Salí, una noche, a vagabundear por los alrededores de la pensión en donde vivía, a las afueras de Bogotá, muchos años después, cuando me fui del pueblo con apenas veinticuatro. Estaba extenuada por el cansancio, pues las jornadas laborales que tenía que enfrentar eran muy duras. Salí por una calle hasta una pequeña plazoleta junto a una avenida. Allí compré un par de empanadas, para no irme a la cama con hambre. Entonces la vi. Una señora vestida de rojo, de pie, como esperando a alguien en una de las esquinas de la plaza. Cuando pasé a su lado vi que llevaba puesto un rosario de oro y plata. Me sorprendió ver aquel lujo, a plena vista, en aquella plaza descubierta en donde no sería raro que apareciera un atracador. La señora me miró con una dulzura infinita, como si supiera quien era yo. Muchacha, me dijo, ¿todavía siguen las telarañas creciendo en la cabecera de su cama? Yo alcé los ojos, sorprendida. Llevo casi veinte años siguiéndole el rastro a esta persona. Yo me acerqué y vi la foto que me enseñaba; entonces recordé a la mujer que se había asomado al jardín de la casa de mi familia, cuando apenas cumplí tres años. ¿Qué fue lo que le dijo esa mujer? Me preguntó la señora. Yo me senté en una banca y me llevé las manos a la cabeza. No sé por qué no puedo recordarlo, le dije a la señora, pues siempre he tenido muy buena memoria, recuerdo a esa mujer, recuerdo su mirada, pero no logro repetirme las palabras que me dijo. Sí, mija, eso no será fácil, pero si usted me deja, yo puedo ayudarla a recordar, y cuando usted recuerde lo que le dijo, entonces encontraremos a las arañas.

Esa noche empezó una intensa lucha espiritual. Debía acudir a la casa de la señora vestida de rojo todos los domingos; llegaba a las cinco de la mañana y me iba a las seis de la tarde. Lo que hacíamos era orar, meditar y sentir. Las oraciones nos daban protección, la meditación nos permitía discernir y las sensaciones que conseguíamos distinguir nos señalaban el camino. Durante meses nos dedicamos a esto, hasta que se aclaró la verdad. La mujer que yo había visto frente al jardín de mi familia era una bruja. Era una hija de mi papá, que él nunca supo que había nacido. La madre de la bruja también era una hechicera. Resentida porque mi padre no se había quedado con ella, se embarazó de él e hizo de su hija el instrumento de su venganza. Fue ella quien nos maldijo con la visita de las arañas incorpóreas. El día de nuestro encuentro, en el jardín, lo que me dijo fue su nombre. Luego me dijo que ella era mi hermana mayor y me dio un dulce. Aquel dulce era el segundo recuerdo que mi infalible memoria no había podido recordar. Aquellas palabras y el dulce entraron en mí y formaron dentro de mi ser el horrible mal que tanto daño nos causó. Entonces llegó un domingo que me traería la libertad de aquel mal, no sólo a mí, sino a toda mi familia, que seguía afectada por esa siniestra voluntad.
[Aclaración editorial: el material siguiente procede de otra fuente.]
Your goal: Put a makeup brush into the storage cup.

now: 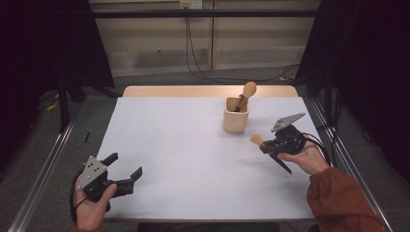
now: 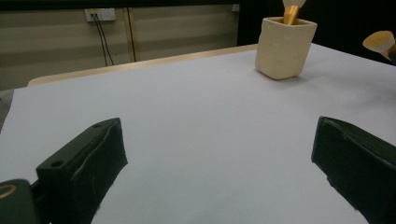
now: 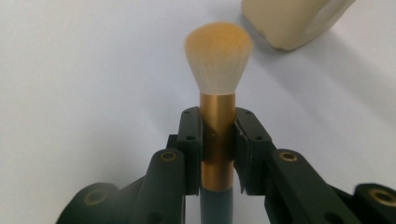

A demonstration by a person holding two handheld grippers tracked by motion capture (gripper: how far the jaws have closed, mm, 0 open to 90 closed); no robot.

En una vasija de barro las vomité. Eran más de cien arañas, horriblemente grandes y peludas, negras, idénticas a la del sueño que tuve muchos años atrás. Aquellas arañas habían estado en mi interior, y salían de mí para tejer sus perversas telarañas, las mismas que llenaron los pulmones de mi abuela, las mismas que estrujaron la vida de mis padres. Pero la señora vestida de rojo sabía cómo retirar esa maldad.
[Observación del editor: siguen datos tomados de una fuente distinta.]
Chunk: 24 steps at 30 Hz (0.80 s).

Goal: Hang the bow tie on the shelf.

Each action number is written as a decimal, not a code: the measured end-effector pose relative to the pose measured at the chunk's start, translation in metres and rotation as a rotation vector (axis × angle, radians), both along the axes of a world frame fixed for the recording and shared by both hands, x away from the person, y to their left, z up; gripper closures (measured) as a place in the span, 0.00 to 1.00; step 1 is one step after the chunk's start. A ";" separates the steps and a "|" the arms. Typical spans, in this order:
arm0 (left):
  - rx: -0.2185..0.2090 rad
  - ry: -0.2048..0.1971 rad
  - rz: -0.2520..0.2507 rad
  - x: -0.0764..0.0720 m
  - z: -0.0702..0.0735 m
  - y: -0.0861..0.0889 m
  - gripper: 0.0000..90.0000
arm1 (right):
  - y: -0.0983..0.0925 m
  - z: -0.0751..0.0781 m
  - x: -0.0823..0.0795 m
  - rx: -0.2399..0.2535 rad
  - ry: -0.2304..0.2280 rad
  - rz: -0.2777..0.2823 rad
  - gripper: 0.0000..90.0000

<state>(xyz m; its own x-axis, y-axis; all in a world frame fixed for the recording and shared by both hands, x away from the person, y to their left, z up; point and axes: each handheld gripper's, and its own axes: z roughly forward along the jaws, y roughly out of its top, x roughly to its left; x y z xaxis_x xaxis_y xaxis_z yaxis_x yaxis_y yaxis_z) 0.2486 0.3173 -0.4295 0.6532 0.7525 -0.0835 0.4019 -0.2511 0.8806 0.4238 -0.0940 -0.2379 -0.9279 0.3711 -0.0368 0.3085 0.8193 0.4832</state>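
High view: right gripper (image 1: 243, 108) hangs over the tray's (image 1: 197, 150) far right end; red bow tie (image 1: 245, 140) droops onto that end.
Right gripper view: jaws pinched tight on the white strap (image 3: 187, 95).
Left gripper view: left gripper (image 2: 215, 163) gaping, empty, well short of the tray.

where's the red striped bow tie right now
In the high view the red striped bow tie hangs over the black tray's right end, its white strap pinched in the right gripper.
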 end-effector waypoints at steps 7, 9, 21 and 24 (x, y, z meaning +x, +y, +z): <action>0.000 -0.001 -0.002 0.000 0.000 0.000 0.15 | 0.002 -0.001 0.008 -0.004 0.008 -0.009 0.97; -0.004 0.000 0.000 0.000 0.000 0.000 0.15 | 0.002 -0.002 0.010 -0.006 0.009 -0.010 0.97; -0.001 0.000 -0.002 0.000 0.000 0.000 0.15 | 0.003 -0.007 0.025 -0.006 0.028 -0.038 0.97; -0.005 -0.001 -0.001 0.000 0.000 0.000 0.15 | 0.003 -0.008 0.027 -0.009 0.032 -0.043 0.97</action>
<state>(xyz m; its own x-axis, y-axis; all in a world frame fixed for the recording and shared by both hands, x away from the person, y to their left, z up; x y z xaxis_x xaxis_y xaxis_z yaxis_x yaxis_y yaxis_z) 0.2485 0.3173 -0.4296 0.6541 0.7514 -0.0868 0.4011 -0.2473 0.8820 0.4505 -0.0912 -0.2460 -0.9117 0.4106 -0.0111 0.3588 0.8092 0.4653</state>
Luego de ese domingo en que volví a ser libre de la zozobra y el hastío, nos reunimos de nuevo, mis hermanos, primas, primos y tías. También estaba con nosotros la señora de rojo. Aunque nadie estaba de cumpleaños, encendimos varias velas sobre un enorme pastel. Luego del suplicio había mucho que celebrar. Otra vez encendimos la luz encima de la dulzura de las risas y los abrazos. Una vez más pudimos cantar juntos la canción que celebraba nuestras vidas. Otra vez estábamos vivos y felices.